Die meisten Menschen leiden unter Depressionen aufgrund mangelnder Bewältigungsstrategien. Das heißt, es fehlen ihnen Strategien für den Umgang mit Krisen und Problemen. Sie betrachten ihre Unfähigkeit mit Problemen umzugehen als ein persönliches Versagen. Dies führt dazu, dass ihr Selbstwertgefühl und ihr Selbstvertrauen immer mehr sinken und die Selbstzweifel stärker werden. Dieser innere negative Kreislauf verstärkt die Entwicklung der begleitenden depressiven Syndrome.

Eine depressive Symptomatik ist gekennzeichnet durch gedrückte Stimmung, Antriebslosigkeit und Interessenverlust. Der depressive Mensch empfindet keine Freude mehr an Dingen, die ihm sonst Spaß gemacht haben. Man fühlt sich krank, ohne Schwung oder hat Befürchtungen, dass etwas Schlimmes passieren könne. Häufig sind auch Selbstvorwürfe, das Gefühl von Wertlosigkeit und Schuldgefühle vorhanden. Hinzu kommen vegetative und somatische Beschwerden, die im Tagesablauf in ihrer Ausprägung schwanken können.

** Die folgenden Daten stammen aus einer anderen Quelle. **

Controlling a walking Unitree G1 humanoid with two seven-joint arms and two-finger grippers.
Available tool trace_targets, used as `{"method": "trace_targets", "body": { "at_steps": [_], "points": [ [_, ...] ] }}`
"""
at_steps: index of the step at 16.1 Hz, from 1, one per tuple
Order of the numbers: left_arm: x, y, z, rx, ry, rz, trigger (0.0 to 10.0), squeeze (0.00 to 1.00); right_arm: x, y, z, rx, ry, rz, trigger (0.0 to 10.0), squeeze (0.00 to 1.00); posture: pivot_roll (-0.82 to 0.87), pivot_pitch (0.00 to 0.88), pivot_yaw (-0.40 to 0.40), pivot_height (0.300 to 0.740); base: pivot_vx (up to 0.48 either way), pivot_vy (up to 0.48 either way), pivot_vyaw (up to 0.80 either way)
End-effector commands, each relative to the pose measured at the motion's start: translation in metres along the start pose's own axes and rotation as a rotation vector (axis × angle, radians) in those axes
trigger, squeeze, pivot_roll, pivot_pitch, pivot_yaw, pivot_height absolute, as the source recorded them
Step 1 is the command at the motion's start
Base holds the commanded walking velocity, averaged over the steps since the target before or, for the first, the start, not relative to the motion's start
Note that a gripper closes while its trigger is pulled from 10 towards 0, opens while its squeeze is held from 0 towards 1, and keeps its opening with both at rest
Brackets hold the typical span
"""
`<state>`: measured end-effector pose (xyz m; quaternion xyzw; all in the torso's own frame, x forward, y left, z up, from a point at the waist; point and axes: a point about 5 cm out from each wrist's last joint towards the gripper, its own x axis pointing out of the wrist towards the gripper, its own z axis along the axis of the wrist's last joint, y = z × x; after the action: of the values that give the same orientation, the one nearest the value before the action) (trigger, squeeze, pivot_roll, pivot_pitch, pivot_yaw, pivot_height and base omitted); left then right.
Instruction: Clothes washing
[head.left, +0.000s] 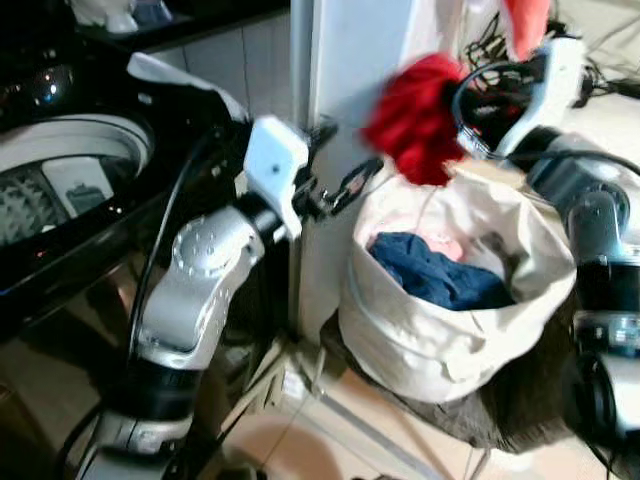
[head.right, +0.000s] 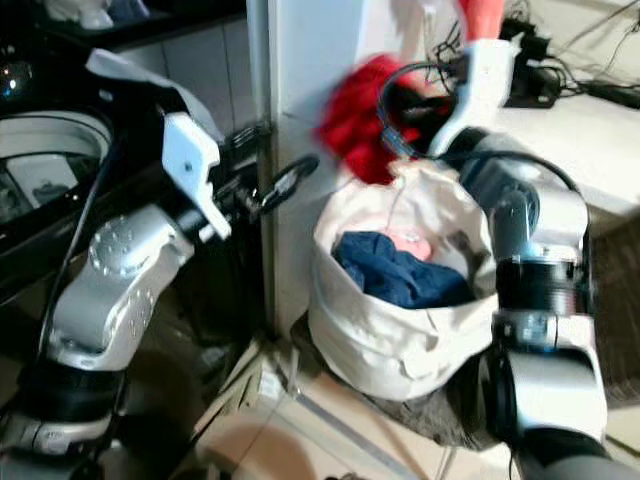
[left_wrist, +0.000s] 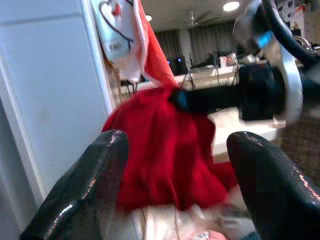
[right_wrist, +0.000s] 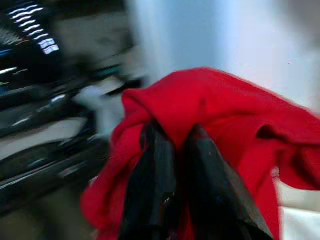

Bei den beschriebenen Syndromen haben sich therapeutische Ansätze bewährt, die dem Klienten zu gesünderem Wahrnehmen und Denken (und damit auch zu besserem Fühlen, Erleben und Verhalten) verhelfen können. Unterstützende Wirkung zeigen Interventionen, die aus den krank machenden (inneren) Konflikten befreien und die sozialen Bezüge des Klienten miteinbeziehen.